FIG. 1 shows a system 100 (referred to generally below as the “system 100” or just the “system”) for generating text-to-image modeling according to an embodiment. The system 100 generally includes one or more computing device nodes 102(1) . . . 102(n) connected through a network 106 to a data sources 112. Other elements connected to the network 106 and to the computing device nodes 102(1) . . . 102(n), include a text-to-image modeling server 116, and in some embodiments, the cloud 120.

The text-to-image modeling server 116 may include an image modeling engine 140 providing prediction modeling using the techniques described below. The network 106 allows the image modeling engine 140, which is a software program running on text-to-image modeling server 116, to communicate with the data source 112, computing device nodes 102(1) . . . 102(n), and/or the cloud 120, to provide data processing of text prompts to generate images. The data sources 112 may include source data used to generate initial prediction models and historical data to train models for generating image output. Embodiments may include training sets of real images that can be used to train models for generating wholly new images from features within the training set images. Input from computing device nodes 102(1) . . . 102(n) may take the form of data packets 103(1) . . . 103(n) that are transferred into the network 106 and forwarded to the data sources 112 for retrieval of stored data 113, and/or the text-to-image modeling server 116, and or the cloud 120 for processing of input to generate modeling and/or image generation. In one embodiment, the data processing is performed at least in part within the cloud network 120. The text-to-image modeling server 116 may use models described below to generate an output from a prompt received by any one of the components of the computing device nodes 102(1) . . . 102(n). The output of the text-to-image modeling server 116 from a prompt is generally an image that represents the information in the prompt. In another embodiment, the output from the text-to-image modeling server 116 may be an improved one-step diffusion-based text-to-image prediction model that is generated from the merging of two training models.

The components of the computing device nodes 102(1) . . . 102(n) and server 116 may include, but are not limited to, one or more computer processors, a system memory, data storage, and a computer program product having a set of program modules including files and executable instructions performing any one or more of the methods included in this disclosure. The computing devices may typically include a variety of computer system readable media. Such media could be chosen from any available media that is accessible including non-transitory, volatile and non-volatile media, removable and non-removable media for use by or in connection with an instruction execution system, apparatus, or device. The system memory may include one or more computer system readable media in the form of volatile memory, such as a random-access memory (RAM) and/or a cache memory.
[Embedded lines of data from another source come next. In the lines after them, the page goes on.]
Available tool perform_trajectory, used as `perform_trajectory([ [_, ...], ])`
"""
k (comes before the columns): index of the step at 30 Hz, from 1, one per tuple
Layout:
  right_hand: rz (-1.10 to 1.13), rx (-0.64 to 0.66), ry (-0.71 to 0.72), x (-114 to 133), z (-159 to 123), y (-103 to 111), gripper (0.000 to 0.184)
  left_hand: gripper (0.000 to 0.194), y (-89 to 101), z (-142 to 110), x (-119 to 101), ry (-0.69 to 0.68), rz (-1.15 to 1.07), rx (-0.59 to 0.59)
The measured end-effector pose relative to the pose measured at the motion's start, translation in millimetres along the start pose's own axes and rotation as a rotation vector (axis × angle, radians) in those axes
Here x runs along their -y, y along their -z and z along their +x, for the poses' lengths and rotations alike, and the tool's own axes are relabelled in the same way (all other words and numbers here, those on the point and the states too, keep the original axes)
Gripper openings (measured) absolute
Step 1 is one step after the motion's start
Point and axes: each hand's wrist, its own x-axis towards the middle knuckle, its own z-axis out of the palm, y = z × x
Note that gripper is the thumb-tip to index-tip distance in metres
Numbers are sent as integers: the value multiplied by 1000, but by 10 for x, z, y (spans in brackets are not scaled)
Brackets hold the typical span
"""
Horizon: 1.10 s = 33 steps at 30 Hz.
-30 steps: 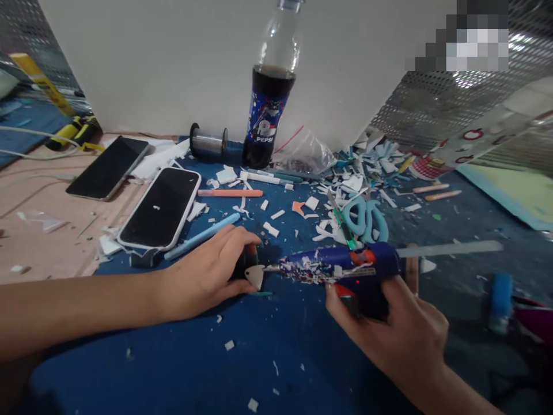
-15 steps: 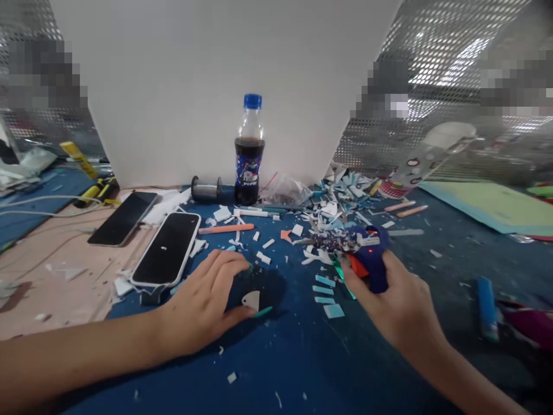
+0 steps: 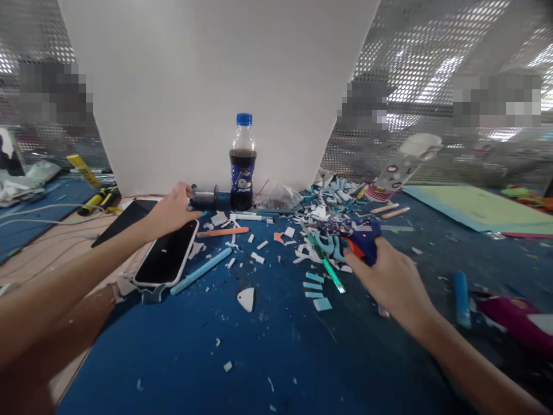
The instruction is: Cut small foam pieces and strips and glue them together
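Note:
My right hand is wrapped round the blue glue gun, whose scrap-covered barrel points left over the teal scissors. My left hand reaches far forward, fingers curled close to the dark wire spool beside the cola bottle; whether it touches the spool I cannot tell. A small white teardrop-shaped piece lies alone on the blue mat near me.
Two phones lie left of centre, with a light blue pen and an orange marker nearby. Paper scraps pile up at the back. A white board stands behind; a blue lighter lies at right.
My left hand let go of the white teardrop piece and moved forward toward the spool. My right hand carried the glue gun away from that piece, up and back.

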Motion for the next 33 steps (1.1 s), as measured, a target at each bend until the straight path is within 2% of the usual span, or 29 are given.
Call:
perform_trajectory([
  [5, 58, -78, 117, 111, -140, -61, 31, 55, -79, 63, 46, -25, -125, 54],
  [10, 66, -139, 176, 147, -195, -67, 28, 46, -89, 125, 130, -3, -239, 102],
  [15, 86, -105, 159, 140, -179, -64, 29, 36, 61, 211, 225, 73, -326, 89],
  [19, 89, -110, 182, 143, -186, -85, 25, 25, 292, 184, 144, 130, -385, 121],
  [22, 102, -123, 207, 148, -199, -97, 25, 23, 389, 146, 44, 161, -449, 90],
  [29, 111, -130, 234, 190, -243, -96, 27, 21, 347, 114, -50, 209, -568, 87],
  [31, 113, -141, 242, 206, -255, -93, 27, 24, 335, 92, -67, 177, -584, 87],
  [33, 117, -139, 249, 217, -266, -92, 28, 27, 340, 60, -92, 93, -575, 34],
])
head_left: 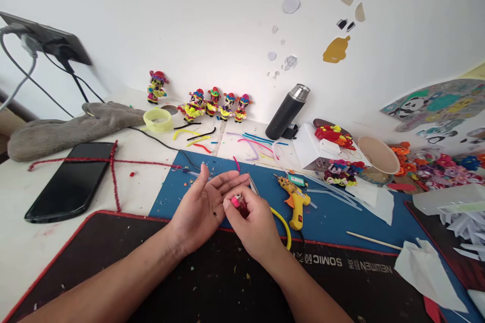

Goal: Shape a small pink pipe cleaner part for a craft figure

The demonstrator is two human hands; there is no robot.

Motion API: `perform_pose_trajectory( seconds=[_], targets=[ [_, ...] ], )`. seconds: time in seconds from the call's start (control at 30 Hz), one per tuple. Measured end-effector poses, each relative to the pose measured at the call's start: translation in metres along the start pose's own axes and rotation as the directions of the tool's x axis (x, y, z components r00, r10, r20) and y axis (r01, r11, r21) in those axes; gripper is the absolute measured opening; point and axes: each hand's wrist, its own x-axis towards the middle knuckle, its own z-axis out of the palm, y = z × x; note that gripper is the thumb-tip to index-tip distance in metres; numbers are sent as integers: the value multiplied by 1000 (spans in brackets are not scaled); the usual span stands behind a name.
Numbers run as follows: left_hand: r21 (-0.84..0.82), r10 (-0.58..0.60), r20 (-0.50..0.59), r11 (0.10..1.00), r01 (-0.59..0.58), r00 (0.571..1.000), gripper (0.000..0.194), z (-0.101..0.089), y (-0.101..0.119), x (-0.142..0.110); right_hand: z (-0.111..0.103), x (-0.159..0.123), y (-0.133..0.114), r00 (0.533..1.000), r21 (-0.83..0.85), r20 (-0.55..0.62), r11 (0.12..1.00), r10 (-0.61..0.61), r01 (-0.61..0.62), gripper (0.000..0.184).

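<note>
- Left hand: palm up, fingers and thumb spread loosely, nothing gripped; a small dark speck on the palm.
- Right hand: fingers curled in, thumb and forefinger pinching a small pink-and-red piece; most of it hidden by the fingers.
- The piece sits in front of the left hand's fingers, above the near edge of the blue mat. Whether the two hands touch, cannot tell.
- Below the forearms: black mat, red-edged, lettered at right, flecked with scraps.
- Just beyond the right hand: a thick yellow stem, curved, partly hidden behind it.
- Right of that, on the blue mat: yellow glue gun, nozzle pointing away and left; clear sticks near it.
- Left, on the white surface: black phone, with fuzzy dark red stems crossing at its edge.
- Far side, by the wall: small colourful figures, four grouped, one apart to the left; loose coloured stems lie in front. Dark flask to their right, tilted in view.
- Right: thin wooden stick beside crumpled white paper.
</note>
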Motion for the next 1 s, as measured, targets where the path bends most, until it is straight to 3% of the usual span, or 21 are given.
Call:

As will be appreciated by one skilled in the art, aspects of the disclosed technology may be embodied as a system, method or process, or computer program product. Accordingly, aspects of the disclosed invention may take the form of an entirely hardware embodiment, an entirely software embodiment (including firmware, resident software, micro-code, etc.) or an embodiment combining software and hardware aspects that may all generally be referred to herein as a “module”, “circuit”, or “system.” In addition, some embodiments below are described with reference to block diagrams of methods, apparatus (systems) and computer program products. It will be understood that each block of the block diagrams, and combinations of blocks in the flowchart illustrations and/or block diagrams, can be implemented by computer program instructions. These computer program instructions may be provided to the processor/controller 105, such that the instructions, which execute via the processor of the computer or other programmable data processing apparatus, create means for implementing the functions/acts specified in the flowchart and/or block diagram block or blocks in the figures.

Modeling Architecture and Methodology

FIG. 2 shows a modeling architecture 200 according to an embodiment that generates a visual output from a text-based input. The modeling architecture 200 generally includes two training models: a resource efficient advanced training model 210 and a simple full training model 220. The output from the resource efficient advanced training model 210 and the simple full training model 220 are merged to generate a final student model 299 that is used to generate images from prompt inputs 225. The architecture 200 is generally present and its elements are generally performed as modules in the image modeling engine 140 shown in FIG. 1.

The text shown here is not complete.